The names of cattle are a little less complicated.
"The names given to cattle at their various ages are these: – A new-born animal of the ox-tribe is called a calf , a male being a bull-calf , a female a quey-calf , heifer-calf , or cow-calf ; and a castrated male calf is a stot-calf , or simply a calf . Calf is applied to all young cattle until they attain one year old, when they are year-olds or yearlings — year-old bull , year-old quey or heifer, year-old stot . Stot , in some places, is a bull of any age.
"In another year they are 2-year old bull , 2-year-old quey or heifer , 2-year-old-stot or steer . In England females are stirks from calves to 2-year-old, and males steers ; in Scotland both young male and females are stirks . The next year they are 3-year-old bull , in England 3-year-old female a heifer , in Scotland a 3-year-old quey , and a male is a 3-year-old stot or steer .
"When a quey bears a calf, it is a cow , both in Scotland and England. Next year the bulls are aged ; the cows retain the name ever after, and the stots or steers are oxen , which they continue to be to any age. A cow or quey that has received the bull is served or bulled , and is then in calf , and in that state these are in England in-calvers . A cow that suffers abortion slips its calf.
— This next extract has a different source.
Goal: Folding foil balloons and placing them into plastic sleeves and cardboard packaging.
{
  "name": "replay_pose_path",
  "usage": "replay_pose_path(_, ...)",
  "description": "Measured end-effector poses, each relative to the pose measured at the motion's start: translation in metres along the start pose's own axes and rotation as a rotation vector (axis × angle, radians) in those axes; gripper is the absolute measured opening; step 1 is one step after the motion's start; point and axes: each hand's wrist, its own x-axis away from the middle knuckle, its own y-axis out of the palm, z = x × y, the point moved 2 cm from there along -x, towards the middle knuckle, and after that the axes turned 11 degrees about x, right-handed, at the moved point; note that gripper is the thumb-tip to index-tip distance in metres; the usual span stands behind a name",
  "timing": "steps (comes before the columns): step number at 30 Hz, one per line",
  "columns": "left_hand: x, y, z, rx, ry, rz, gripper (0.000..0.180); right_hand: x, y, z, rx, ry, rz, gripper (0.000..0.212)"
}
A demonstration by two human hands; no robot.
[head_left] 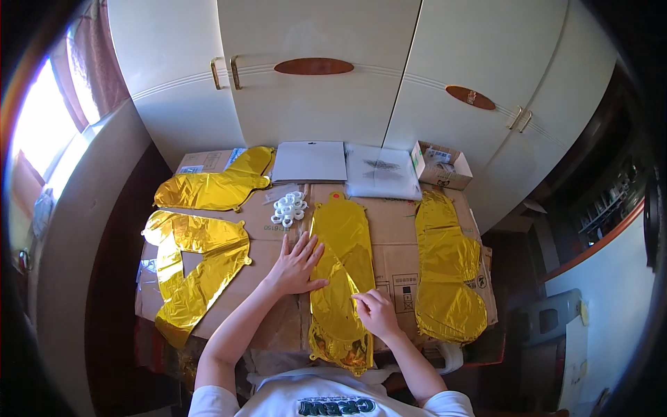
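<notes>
Watching the head view, I'm seeing the middle gold foil piece (340,254) reaching the near edge of the cardboard surface (396,240). The left hand (295,270) is resting splayed on its left side; the right hand (377,313) is curling at its right, whether pinching I can't tell.

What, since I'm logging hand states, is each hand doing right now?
Left hand: open, fingers spread, thumb over the middle gold foil piece.
Right hand: fingers curled at that piece; whether it grips the foil cannot be told.
</notes>
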Motion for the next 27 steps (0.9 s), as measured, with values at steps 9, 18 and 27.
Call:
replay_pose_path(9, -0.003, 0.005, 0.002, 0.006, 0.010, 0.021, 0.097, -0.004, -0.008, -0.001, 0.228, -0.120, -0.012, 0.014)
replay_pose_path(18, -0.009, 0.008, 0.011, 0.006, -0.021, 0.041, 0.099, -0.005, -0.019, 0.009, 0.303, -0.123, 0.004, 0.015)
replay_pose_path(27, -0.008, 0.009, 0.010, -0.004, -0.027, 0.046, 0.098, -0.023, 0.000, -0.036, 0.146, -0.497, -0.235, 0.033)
A cow that has either missed being in calf, or has slipped calf, is eill ; and one that has gone dry of milk is a yeld-cow . A cow giving milk is a milk or milch-cow . When two calves are born at one birth, they are twins ; if three, trins . A quey calf of twins of bull and quey calves, is a free martin , and never produces young, but exhibits no marks of a hybrid or mule.
" Cattle , black cattle , horned cattle , and neat cattle , are all generic names for the ox tribe, and the term beast is a synonyme.